HOW TO COMPLETE THIS TASK: Each line that includes the word "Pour" should be copied from the records.

BEGIN LISTED RECORDS

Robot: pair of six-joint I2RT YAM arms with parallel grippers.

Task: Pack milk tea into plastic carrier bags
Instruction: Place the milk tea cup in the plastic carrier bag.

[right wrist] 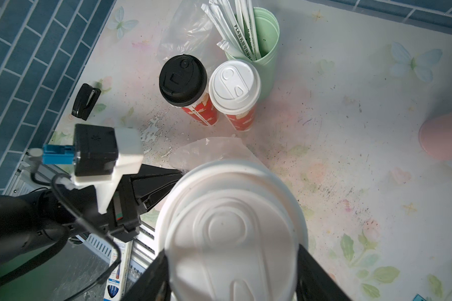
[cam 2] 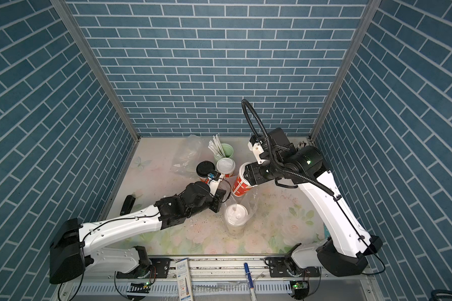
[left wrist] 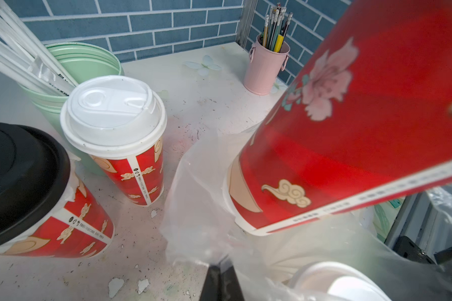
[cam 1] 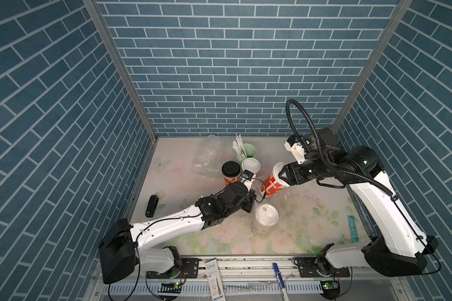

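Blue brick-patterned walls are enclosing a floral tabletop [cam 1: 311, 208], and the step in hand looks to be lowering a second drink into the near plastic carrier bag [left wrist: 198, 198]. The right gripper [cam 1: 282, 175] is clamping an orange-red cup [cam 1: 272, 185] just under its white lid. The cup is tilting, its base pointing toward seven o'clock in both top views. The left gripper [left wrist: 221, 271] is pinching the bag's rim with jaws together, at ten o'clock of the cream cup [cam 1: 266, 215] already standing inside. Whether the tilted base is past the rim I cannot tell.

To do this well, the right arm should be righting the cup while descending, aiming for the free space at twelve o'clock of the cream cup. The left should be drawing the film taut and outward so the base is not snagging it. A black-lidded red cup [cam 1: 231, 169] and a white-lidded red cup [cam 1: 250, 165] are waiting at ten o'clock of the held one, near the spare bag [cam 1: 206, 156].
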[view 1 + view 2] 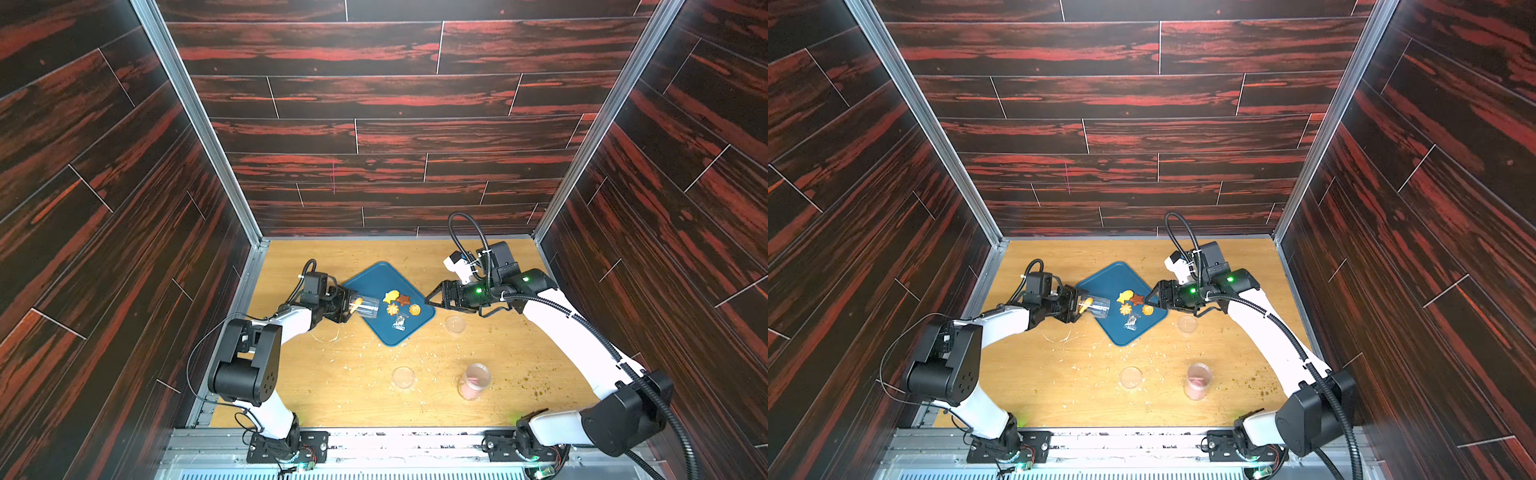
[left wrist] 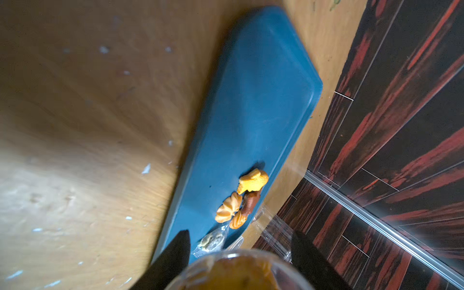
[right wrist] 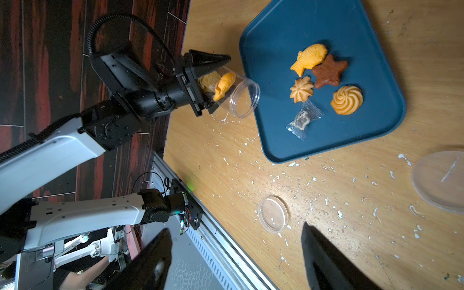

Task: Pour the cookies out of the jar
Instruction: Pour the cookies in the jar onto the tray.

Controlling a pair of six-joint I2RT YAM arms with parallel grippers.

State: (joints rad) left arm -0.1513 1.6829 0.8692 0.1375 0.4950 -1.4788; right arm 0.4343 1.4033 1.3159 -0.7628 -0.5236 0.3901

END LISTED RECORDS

ANSWER TO THIS TASK:
Task: Pour the cookies out of the jar
Instruction: Pour the cookies in the jar onto the tray.

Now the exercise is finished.